Home&Harvest | March+April 2024 79

“Alright,” Marvel stood to referee. “Fighting about how you both messed up isn’t getting us anywhere.”

“Otis, let me look at your finger,” Firefighter Bob said. “Tell me what happened.”

Otis stuck out his hand and quickly explained the basement slam dunk contest and the exposed nail. Bob snickered and removed the sock. “Guess you didn’t think a real bandage was a good idea?”

“I think it’s pretty obvious that we weren’t thinking at all,” Otis replied.

The firefighters and officers erupted in laughter, but Otis and Biergut’s family members didn’t see the humor, although Grandpa Ed’s lips did twitch.

Otis continued, “We did try to find a bandage.

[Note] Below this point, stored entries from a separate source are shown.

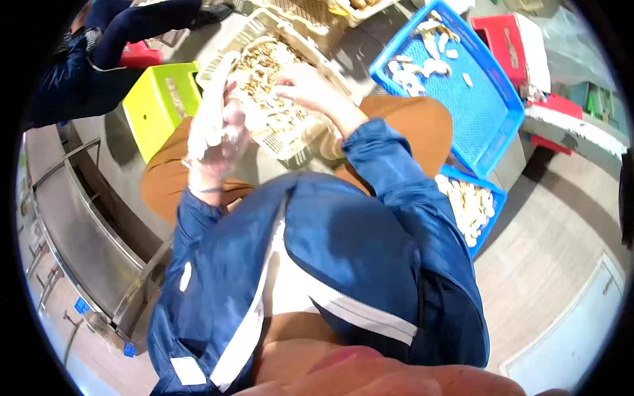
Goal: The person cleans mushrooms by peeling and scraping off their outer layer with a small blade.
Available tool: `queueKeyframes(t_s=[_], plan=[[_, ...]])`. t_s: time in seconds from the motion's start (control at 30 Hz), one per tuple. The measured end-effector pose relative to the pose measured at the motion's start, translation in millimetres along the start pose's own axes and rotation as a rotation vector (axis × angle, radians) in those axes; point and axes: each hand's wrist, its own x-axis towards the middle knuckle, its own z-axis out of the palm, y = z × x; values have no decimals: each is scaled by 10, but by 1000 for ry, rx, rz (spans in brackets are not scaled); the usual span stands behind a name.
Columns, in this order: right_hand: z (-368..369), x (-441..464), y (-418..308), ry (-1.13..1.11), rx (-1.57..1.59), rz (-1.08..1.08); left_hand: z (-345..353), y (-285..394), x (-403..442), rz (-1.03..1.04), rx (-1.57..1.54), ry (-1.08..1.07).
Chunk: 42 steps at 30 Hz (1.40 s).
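Observation:
My left hand point(228, 135), in a thin clear glove, is at the left edge of a cream plastic basket point(288, 146). Its fingers are closed around a long, pale, mushroom-like piece point(212, 102), washed out by glare. Over the basket's right side is my right hand point(307, 86), fingers curled together above the contents; whatever they pinch is too bright to make out. Tan and brown mushroom pieces point(267, 66) fill the basket between my knees.
At the right, a blue crate point(479, 109) holds several white mushrooms point(432, 66). Below it, a smaller blue crate point(500, 198) is full of pale mushroom pieces point(467, 204). A yellow-green stool point(155, 109) stands left, near a metal frame point(92, 231). Another person's dark-clothed legs point(142, 30) are at upper left.

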Motion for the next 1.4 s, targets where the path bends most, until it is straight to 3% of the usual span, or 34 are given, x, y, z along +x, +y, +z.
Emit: queueKeyframes(t_s=[0.1,0.13,0.17,0.2,0.23,0.27,0.3,0.33,0.37,0.43,0.47,0.6,0.7,0.8,0.83,0.9,1.0,1.1,1.13,1.23,1.27,1.3,1.37,1.4], plan=[[-173,-95,161,103,-503,123,-279,134,291,-14,328,164],[-366,-177,-11,427,-429,-106,-177,143,412,-85,311,370],[-632,-212,-203,445,-144,13,-287,56,527,-20,362,398],[-896,-236,-259,621,-151,-179,-363,13,590,-46,429,337],[-1175,-328,-376,696,-50,-233,-451,-33,720,-70,498,265],[-1456,-445,-418,782,100,-270,-901,-56,1026,-324,273,215],[-1666,-510,-427,921,368,-287,-332,-331,1073,-173,403,396],[-1870,-635,-485,989,463,-374,-481,-417,1294,-340,352,303],[-1979,-716,-493,1205,361,-276,-639,-501,1555,-507,299,209],[-2114,-842,-318,1268,352,-152,-504,-767,1864,-568,265,162],[-2102,-786,-27,1264,546,-180,-469,-850,2030,-626,155,106],[-2096,-777,-135,1242,572,-308,-115,-1144,2437,-650,82,-112],[-2062,-861,-172,1233,586,-184,-153,-1353,2593,-709,43,-193],[-2111,-863,-200,1261,681,-189,-187,-1489,2813,-707,131,-207],[-2124,-896,-249,1314,564,-56,-134,-1542,2875,-698,251,-88],[-2148,-850,-83,1301,813,-284,-72,-1801,3091,-648,400,-127],[-2312,-988,101,1238,848,-490,85,-2278,3361,-626,536,-16],[-2337,-1030,66,1275,893,-476,148,-2762,3487,-407,763,61],[-2323,-1033,43,1266,881,-473,362,-2710,3497,-569,662,83],[-2298,-1026,-34,1282,850,-436,123,-2691,3582,-465,821,-118],[-2335,-1062,-32,1312,838,-401,39,-2663,3593,-514,767,-76],[-2351,-1085,-27,1344,830,-366,-128,-2555,3619,-396,803,-182],[-2344,-1114,-28,1372,712,-396,-335,-2202,3608,-493,502,-155],[-2329,-1125,-23,1385,640,-378,-547,-2007,3595,-517,544,-111]])
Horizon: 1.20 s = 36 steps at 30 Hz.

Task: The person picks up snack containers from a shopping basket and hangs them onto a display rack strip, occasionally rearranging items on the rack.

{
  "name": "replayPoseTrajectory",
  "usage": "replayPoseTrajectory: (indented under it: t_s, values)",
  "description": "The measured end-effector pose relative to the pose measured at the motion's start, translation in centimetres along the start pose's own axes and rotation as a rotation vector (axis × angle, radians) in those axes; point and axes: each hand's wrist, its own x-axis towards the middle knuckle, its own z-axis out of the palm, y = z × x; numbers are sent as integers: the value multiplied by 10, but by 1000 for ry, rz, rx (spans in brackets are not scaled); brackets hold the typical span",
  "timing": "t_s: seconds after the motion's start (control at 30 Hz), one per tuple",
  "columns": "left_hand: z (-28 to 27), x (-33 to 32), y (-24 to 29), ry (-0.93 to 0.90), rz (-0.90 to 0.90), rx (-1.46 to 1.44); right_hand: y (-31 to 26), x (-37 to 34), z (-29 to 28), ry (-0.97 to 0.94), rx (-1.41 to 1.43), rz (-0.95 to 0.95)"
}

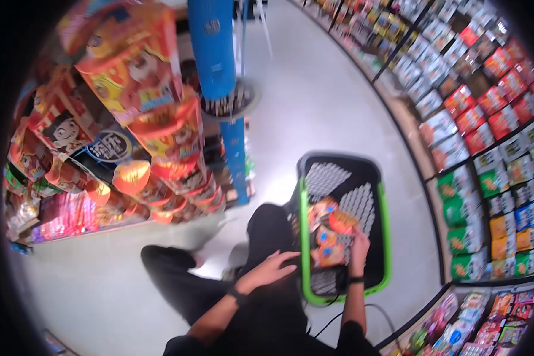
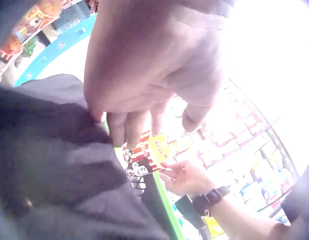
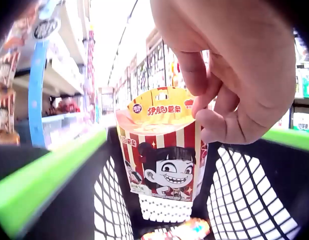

There weren’t any downstairs or above the laundry sink.” He shot a look at his mom.

Mavis shot back. “There are bandages in the bathrooms upstairs and above the washer. I guess you didn’t look hard enough in your hurry to escape the damage done from doing something I told you and your brothers…and your dad was dangerous.”

“In my defense, I never saw the nail,” Marvel interjected, which elicited a dagger-like look from Mavis.

“It’s OK, Dad,” Otis said. “I didn’t either.”

“The cut looks pretty deep,” Bob concluded after inspecting the mangled finger. “You’re going to need stitches.”

Otis winced and then glared at Biergut, who glared right back.

“You mean to tell me, Otis, that because you stuck your stupid finger up at me, we went through all the sneaking upstairs, the ‘Oh, Biergut, follow where I walk so the floor doesn’t squeak,’ the sneaking out of the house, the concocting a plan how you ripped your finger open on a barbwire fence, just to not get into trouble and not get stitches, and now you gotta get stitches and we’re in trouble ANYWAY?!”

“And don’t forget the tetanus shot,” Ed chimed in.

Otis groaned.

Ed walked over to his defeated grandson and patted him on the back. “Otis, I guess since it’s revival day, we should be sure to sing the hymnal The Nail Scarred Hand as we head to Doc Adams’s to get those stitches.”